Lion lo miró. Elian hablaba con esa serenidad que sólo tienen las personas que han hecho las paces con algo terrible. Como si supiera algo que él no. Como si la muerte ya no fuera un monstruo, sino un visitante que llega sin tocar la puerta, pero al que uno aprende a mirar a los ojos.

—No me hables así, Elian.

—¿Así cómo?

—Como si ya te hubieras despedido.

—No lo he hecho —susurró Elian—. Todavía no.

Todavía no.

El reloj en la pared marcaba las 8:47. Afuera, el día empezaba a moverse con autos, niños, gente que vivía como si tuviera asegurado el futuro. Dentro de ese pequeño departamento, dos hermanos intentaban que el mundo no se les deshiciera en las manos.

Elian terminó el té con lentitud.
Lion observaba su forma de sostener la taza: con ambas manos, como si el calor fuera lo único que lo mantenía unido.

Había aprendido a mirar los detalles.
A identificar los días malos desde el primer bostezo.
A traducir los gestos en síntomas, en alarmas, en necesidades.

Ser el hermano menor ya no significaba ser el más pequeño.
Significaba estar de pie cuando el otro caía.

Significaba aprender a amar con miedo, con fuerza, con ternura feroz.

Cuando terminaron de desayunar, Lion lavó los platos sin que se lo pidieran.

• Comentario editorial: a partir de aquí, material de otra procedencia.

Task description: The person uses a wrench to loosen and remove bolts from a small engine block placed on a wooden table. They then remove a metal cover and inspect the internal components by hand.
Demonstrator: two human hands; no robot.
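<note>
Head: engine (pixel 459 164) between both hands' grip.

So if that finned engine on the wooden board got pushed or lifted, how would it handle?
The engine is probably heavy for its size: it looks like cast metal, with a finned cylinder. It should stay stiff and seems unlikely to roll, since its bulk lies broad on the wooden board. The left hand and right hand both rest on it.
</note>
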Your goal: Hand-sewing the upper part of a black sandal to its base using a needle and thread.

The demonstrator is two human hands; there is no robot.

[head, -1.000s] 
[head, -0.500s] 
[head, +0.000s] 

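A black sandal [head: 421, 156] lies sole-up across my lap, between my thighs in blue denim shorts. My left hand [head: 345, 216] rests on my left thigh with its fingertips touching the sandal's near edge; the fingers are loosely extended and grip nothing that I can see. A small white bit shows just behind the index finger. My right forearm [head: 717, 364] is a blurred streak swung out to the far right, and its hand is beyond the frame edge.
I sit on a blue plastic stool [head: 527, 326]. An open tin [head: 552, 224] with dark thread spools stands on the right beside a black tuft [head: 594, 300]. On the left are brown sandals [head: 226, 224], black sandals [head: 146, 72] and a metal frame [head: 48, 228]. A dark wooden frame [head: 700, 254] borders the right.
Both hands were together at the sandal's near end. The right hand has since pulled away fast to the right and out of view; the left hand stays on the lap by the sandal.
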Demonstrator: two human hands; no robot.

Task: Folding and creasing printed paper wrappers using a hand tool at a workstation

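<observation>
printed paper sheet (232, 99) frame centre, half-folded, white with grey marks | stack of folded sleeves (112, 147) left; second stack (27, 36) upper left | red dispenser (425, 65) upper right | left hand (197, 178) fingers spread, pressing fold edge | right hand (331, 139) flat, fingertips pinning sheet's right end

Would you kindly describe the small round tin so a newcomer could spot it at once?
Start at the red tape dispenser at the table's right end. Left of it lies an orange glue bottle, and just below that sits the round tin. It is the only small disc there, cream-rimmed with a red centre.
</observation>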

Elian lo observó desde la mesa, medio dormido, medio ausente.

—¿Lion?

—¿Sí?

—Gracias por el pan... aunque quemado.

—De nada. Mañana intento envenenarte directamente.

—Te amo, hermano.

—Y yo a ti. Más de lo que sé decir.

Ese fue un día normal.
Uno más en la cuenta regresiva que ninguno de los dos se atrevía a nombrar.
Un día de pan tostado, medicinas, bromas tontas, y amor.
Un día como tantos.
Un día que, más adelante, Lion recordaría con lágrimas.

Porque a veces, la vida es eso.
Un desayuno.
Una risa.
Y alguien que se queda, incluso cuando ya está empezando a irse.